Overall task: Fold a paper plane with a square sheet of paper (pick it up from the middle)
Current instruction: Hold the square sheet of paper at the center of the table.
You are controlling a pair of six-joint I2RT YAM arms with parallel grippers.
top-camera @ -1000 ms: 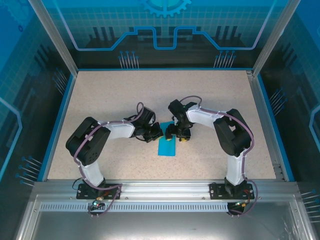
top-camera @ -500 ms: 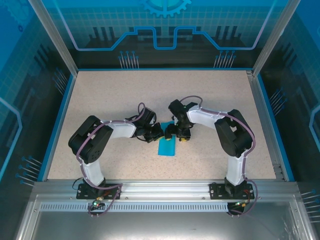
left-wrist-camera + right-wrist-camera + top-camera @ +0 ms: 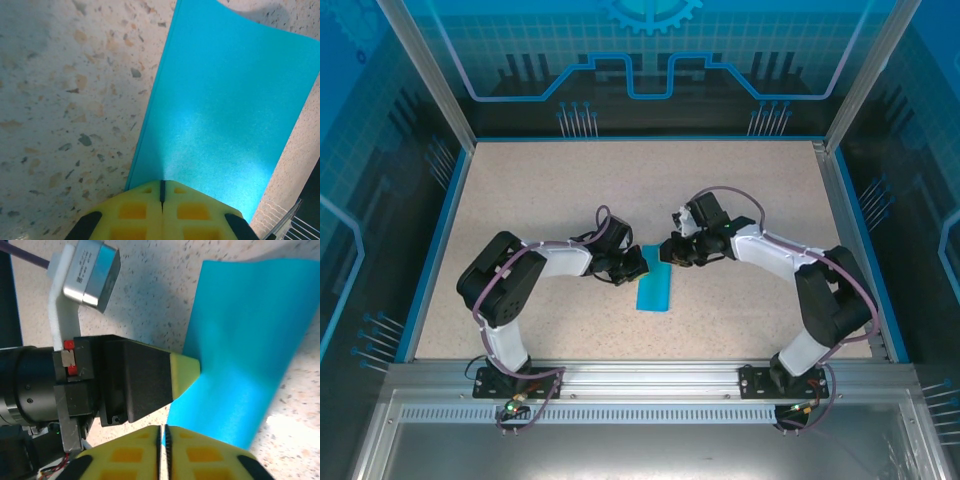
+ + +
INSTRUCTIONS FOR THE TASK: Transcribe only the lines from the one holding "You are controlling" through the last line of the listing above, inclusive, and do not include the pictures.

REPLY TO THE EXERCISE:
You are controlling a pair of six-joint I2RT YAM arms with parallel grippers.
top-camera @ -1000 ms: 
top-camera @ -500 ms: 
left-wrist-camera + right-wrist-camera + top-camera @ +0 ms: 

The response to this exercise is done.